# Requirement
For the word "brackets", state how many lines of the records include it, with no other text.

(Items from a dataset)
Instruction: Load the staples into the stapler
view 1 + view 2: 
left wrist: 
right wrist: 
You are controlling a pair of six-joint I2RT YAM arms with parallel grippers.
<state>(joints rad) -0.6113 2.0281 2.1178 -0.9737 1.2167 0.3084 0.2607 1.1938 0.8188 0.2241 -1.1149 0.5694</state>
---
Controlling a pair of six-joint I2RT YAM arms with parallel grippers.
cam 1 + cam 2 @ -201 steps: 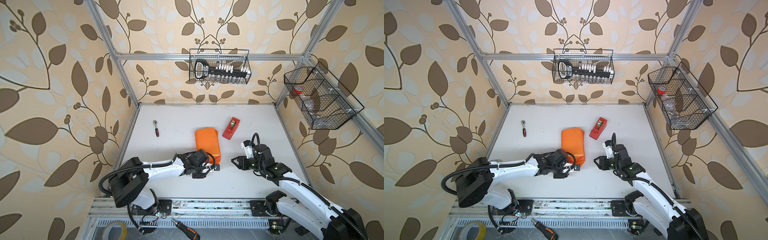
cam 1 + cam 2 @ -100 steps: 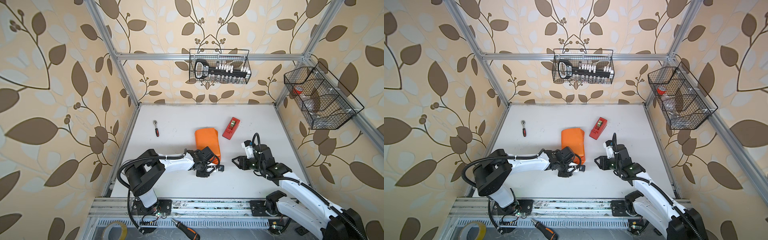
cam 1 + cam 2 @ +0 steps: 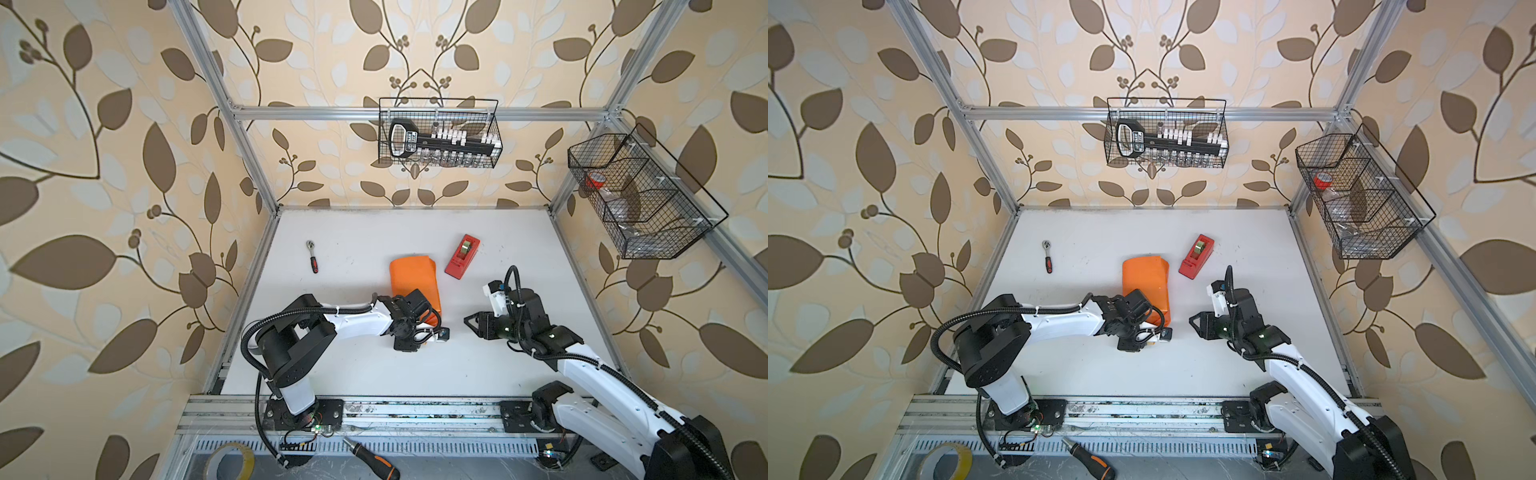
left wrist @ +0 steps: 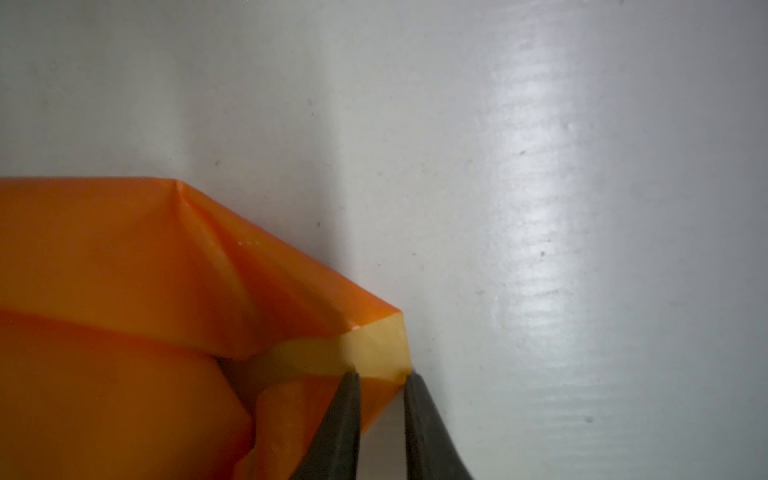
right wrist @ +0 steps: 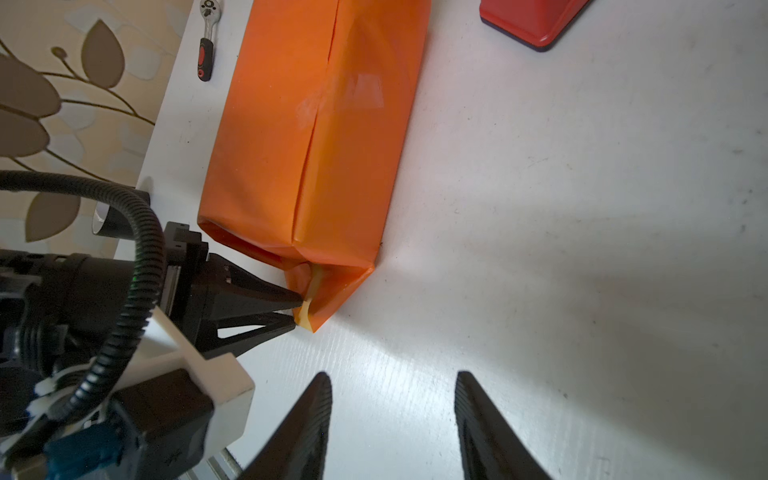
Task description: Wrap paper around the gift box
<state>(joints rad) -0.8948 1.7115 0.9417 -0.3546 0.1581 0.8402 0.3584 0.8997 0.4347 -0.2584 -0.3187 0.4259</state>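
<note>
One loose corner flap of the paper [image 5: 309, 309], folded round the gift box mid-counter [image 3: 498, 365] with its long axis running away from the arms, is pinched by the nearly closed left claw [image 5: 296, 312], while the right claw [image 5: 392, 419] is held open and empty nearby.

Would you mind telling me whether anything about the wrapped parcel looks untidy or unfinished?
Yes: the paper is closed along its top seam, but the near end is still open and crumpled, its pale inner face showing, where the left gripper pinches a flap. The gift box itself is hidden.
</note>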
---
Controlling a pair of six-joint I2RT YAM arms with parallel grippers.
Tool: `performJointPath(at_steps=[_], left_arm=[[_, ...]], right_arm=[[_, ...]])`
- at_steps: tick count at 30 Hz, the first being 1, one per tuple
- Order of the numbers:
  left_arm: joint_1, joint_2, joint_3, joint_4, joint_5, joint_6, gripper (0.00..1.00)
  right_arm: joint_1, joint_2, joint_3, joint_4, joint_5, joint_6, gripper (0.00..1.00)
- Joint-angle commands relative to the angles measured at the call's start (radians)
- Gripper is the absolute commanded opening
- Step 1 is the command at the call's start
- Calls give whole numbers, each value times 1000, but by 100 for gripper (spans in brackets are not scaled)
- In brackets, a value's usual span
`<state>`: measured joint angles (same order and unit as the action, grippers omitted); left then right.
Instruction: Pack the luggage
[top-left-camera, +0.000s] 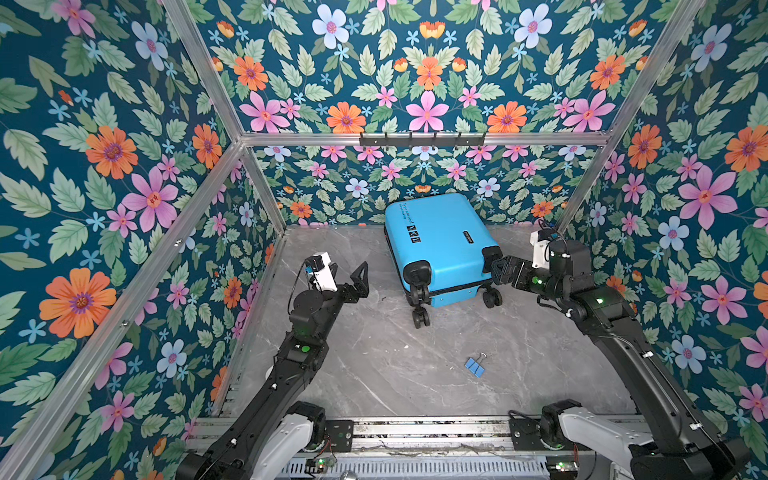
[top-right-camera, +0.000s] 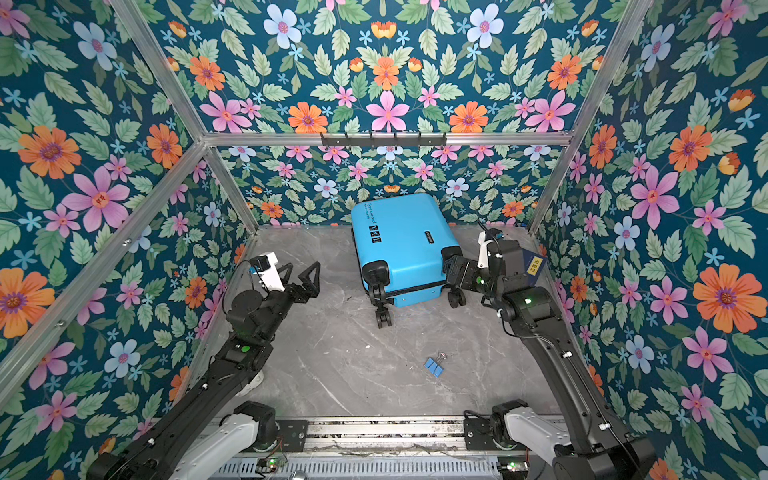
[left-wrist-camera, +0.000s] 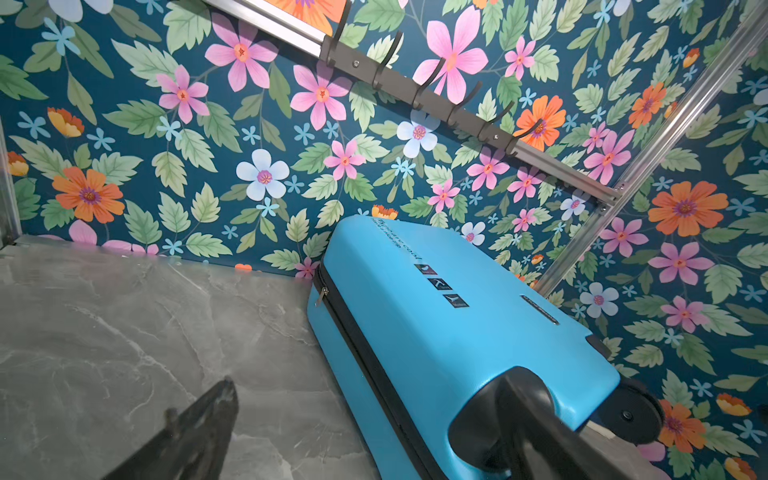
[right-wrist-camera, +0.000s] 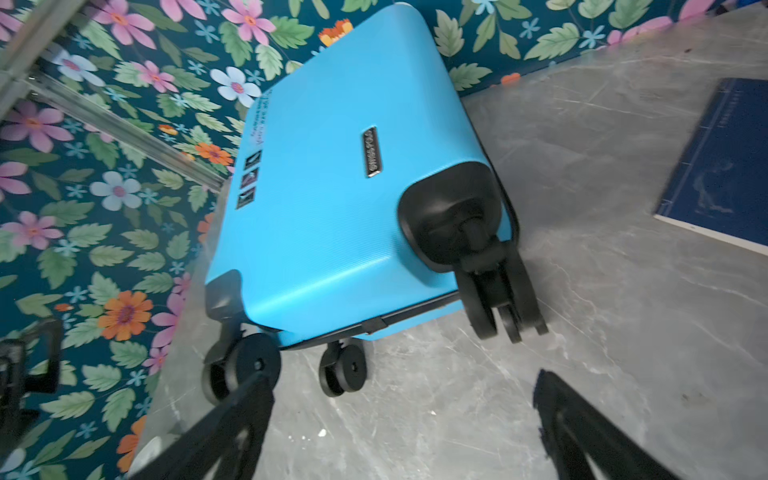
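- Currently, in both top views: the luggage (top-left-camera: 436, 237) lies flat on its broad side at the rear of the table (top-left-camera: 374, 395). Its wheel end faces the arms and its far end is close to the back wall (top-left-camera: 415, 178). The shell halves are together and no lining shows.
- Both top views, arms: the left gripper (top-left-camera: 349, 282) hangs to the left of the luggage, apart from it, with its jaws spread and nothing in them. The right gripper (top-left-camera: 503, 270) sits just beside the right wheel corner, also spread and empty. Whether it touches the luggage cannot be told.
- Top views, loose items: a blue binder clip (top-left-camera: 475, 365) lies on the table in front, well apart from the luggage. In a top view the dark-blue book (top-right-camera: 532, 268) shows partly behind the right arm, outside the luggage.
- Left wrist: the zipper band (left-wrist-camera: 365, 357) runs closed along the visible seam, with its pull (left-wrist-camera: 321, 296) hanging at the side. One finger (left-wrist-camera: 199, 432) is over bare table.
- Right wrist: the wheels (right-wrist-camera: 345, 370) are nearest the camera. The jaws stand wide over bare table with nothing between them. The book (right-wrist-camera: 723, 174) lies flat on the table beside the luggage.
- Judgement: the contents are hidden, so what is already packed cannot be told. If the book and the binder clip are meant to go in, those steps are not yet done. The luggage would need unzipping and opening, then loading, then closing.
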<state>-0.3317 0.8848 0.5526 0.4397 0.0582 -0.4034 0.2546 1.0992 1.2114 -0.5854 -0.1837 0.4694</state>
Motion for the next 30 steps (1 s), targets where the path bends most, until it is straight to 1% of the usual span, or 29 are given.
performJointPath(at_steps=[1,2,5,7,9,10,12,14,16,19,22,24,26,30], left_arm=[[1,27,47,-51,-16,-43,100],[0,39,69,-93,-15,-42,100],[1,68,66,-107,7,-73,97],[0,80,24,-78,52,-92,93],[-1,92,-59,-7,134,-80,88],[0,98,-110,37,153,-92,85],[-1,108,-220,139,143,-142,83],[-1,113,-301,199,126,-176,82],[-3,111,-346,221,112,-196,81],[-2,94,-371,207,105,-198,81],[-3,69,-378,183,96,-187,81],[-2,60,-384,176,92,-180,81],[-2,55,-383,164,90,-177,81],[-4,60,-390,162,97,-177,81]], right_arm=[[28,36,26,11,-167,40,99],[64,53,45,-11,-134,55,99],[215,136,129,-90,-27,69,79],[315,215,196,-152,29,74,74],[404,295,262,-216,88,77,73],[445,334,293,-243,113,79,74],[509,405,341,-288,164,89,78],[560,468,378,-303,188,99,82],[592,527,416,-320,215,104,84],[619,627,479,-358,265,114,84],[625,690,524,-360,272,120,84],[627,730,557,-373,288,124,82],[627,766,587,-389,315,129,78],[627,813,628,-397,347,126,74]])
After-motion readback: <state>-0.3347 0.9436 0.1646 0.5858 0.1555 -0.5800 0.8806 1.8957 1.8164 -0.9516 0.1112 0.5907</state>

# Result
2